When your world seems dark and joyless, remember that Jesus has broken into your dark world as the Babe of Bethlehem. As a sinner, you do not deserve a visit from him. But you have found favor with God in Christ Jesus. He comes now to lift you up, to comfort you, to bless you. He comes to forgive your sins and remove your real guilt and shame. He visits you today in the bread and wine which are his Body and Blood. And when you begin to doubt any of this, remember that NOTHING is impossible with God. He comes to give YOU miraculous faith through this Good News you hear today. You cannot stir this faith up on your own. In and of yourself, you have no reason or strength to believe in Jesus. But the Holy Spirit has overshadowed YOU. Just as Jesus was conceived in the womb of Mary, God the Holy Spirit comes to you in the Gospel and conceives faith in your heart to believe in Jesus Christ your Lord and come to him. And blessed are you who believe in the Savior Jesus. Blessed are you who believe that there has been be a fulfillment of what was spoken to you from the Lord.
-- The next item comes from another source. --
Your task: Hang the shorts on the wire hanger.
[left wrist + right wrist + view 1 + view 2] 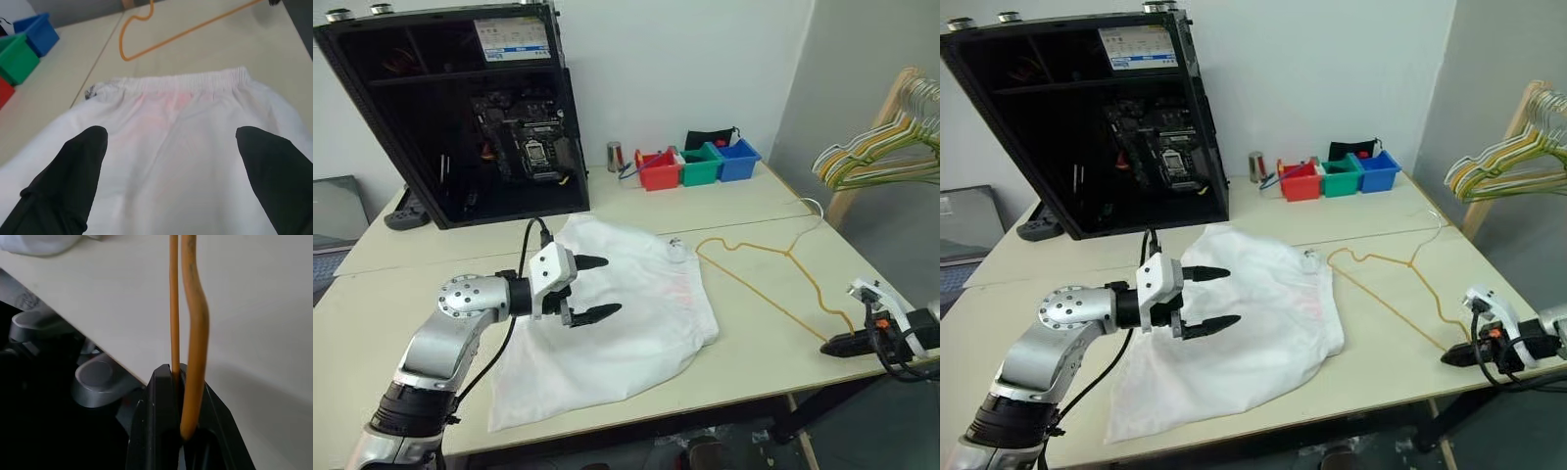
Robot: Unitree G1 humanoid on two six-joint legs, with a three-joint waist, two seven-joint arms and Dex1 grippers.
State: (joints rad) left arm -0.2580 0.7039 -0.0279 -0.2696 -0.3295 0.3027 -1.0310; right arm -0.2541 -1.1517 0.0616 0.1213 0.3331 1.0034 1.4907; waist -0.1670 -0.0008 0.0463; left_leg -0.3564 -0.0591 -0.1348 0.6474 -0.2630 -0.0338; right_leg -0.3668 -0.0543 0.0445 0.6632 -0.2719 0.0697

A blessed Advent to you … only one more day! Advent will soon be over, but we will continue to watch and wait with hope and joy for the glorious Second Advent of Jesus.
And in case you will be out of town the next few days, allow me to wish you an early Merry Christmas! Wherever you may be this week, celebrate with joy the miraculous First Advent of the Son of Mary, the Son of God, the Savior of the world, your Savior.